Le Secrétaire général a souligné que le travail en cours sur la mise en place d’un cadre juridique pour la conservation et l’exploitation durable de la biodiversité dans des zones se situant au-delà des juridictions nationales est particulièrement important pour l’avenir des océans et de leur biodiversité. Le troisième point, a-t-il poursuivi, est de traduire la volonté politique du Programme de développement durable à l’horizon 2030, de l’Accord de Paris sur les changements climatiques et du Programme d’action d’Addis-Abeba sur le financement du développement en des engagements financiers concrets. Quatrièmement, a-t-il dit, nous devons approfondir notre base de connaissances, avec de meilleures données, informations et analyses parce que « nous ne pouvons améliorer ce que nous ne mesurons pas ». Enfin, il faut partager les pratiques et expériences exemplaires car même si la plupart des solutions sont locales, elles ont souvent une portée plus large.
L’ONU a un rôle crucial à jouer, a estimé le Secrétaire général. Pour qu’elle puisse offrir un appui intégré et coordonné à la mise en œuvre des accords historiques de l’année dernière, y compris le quatorzième objectif de développement durable, je suis déterminé, a dit le Secrétaire général, à briser les barrières entre les agences et les programmes et à améliorer ainsi les performances et la redevabilité. Nous mettons déjà en place, a-t-il affirmé, des partenariats avec les gouvernements, le secteur privé, la société civile et autres parties prenantes, et travaillons avec les institutions financières internationales sur des financements innovants. Nous exploitons le pouvoir des mégadonnées, a-t-il ajouté, pour améliorer la base des processus de décisions et la redevabilité. ONU-Océans et l’ensemble du système des Nations Unies continueront à jouer leur rôle de forum pour le partage des informations, le plaidoyer et le développement du droit international, a encore dit le Secrétaire général.

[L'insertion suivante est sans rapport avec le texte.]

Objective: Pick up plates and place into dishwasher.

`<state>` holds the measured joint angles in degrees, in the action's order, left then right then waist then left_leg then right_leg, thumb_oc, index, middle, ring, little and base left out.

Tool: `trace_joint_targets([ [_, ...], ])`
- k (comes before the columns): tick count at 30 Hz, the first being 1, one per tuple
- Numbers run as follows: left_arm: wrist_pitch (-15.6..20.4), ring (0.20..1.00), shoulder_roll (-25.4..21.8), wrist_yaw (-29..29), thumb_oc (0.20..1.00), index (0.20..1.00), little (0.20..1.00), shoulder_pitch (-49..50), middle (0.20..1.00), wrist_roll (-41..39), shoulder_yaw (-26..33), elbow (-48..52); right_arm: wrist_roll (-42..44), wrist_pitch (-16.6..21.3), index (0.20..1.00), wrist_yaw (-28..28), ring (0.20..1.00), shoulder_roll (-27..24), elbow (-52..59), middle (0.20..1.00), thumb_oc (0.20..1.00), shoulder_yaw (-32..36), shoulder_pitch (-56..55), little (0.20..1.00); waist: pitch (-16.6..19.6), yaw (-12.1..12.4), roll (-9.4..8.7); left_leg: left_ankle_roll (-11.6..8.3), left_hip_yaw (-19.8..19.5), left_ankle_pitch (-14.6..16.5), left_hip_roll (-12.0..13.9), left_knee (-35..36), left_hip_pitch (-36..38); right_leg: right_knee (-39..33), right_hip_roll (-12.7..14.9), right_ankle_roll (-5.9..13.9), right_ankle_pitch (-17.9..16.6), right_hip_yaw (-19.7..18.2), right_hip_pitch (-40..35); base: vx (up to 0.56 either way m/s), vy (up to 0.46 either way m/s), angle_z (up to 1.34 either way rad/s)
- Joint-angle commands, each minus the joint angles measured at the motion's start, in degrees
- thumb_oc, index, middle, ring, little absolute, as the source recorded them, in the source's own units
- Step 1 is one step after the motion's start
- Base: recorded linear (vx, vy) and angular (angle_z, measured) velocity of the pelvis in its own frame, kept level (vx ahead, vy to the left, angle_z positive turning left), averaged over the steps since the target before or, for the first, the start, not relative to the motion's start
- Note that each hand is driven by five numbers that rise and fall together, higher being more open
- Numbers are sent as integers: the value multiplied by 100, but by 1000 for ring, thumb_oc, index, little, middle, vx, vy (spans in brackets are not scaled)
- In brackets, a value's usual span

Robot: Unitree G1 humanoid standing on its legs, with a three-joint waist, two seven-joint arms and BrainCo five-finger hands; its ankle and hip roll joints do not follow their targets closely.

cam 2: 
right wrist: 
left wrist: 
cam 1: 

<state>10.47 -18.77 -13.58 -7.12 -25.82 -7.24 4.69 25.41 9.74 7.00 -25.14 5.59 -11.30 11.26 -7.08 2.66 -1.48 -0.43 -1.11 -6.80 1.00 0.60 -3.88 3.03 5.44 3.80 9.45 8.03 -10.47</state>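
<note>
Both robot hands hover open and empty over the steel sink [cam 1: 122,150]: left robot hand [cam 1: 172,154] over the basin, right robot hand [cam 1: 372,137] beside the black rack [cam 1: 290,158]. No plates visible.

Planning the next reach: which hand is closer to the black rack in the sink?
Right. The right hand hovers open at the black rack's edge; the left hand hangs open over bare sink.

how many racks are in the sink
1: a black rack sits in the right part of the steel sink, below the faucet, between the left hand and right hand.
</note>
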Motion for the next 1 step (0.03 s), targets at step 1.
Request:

« De ma langue, vous pouvez voir la mer », a dit le Secrétaire général en citant l’écrivain portugais, Vergilio Ferreira. Il y a 1 300 ans, les Suédois circulaient déjà dans la mer Baltique et autour de ce qu’on appelle aujourd’hui Istanbul. Les Fidjiens battaient des records de vitesse dans le Pacifique. Un mythe japonais de la création nous apprend comment l’archipel a été fabriqué par la mer. Un mythe inuit tourne autour de Sedna, la déesse de la Mer. « La mer nous appartient tous », en a conclu le Secrétaire général, prévenant qu’améliorer la santé des océans est un test du multilatéralisme que nous ne pouvons rater. Nous devons résoudre nos problèmes de gouvernance et trouver une nouvelle vision stratégique. À moins de mettre de côté nos intérêts territoriaux et économiques qui ont bloqué les progrès jusqu’ici, nous n’arrêterons pas la détérioration de nos océans. « Renonçons à nos intérêts à court terme pour prévenir une catastrophe mondiale à long terme. » « Conserver les océans et les exploiter de manière durable, c’est préserver la vie elle-même », a conclu le Secrétaire général.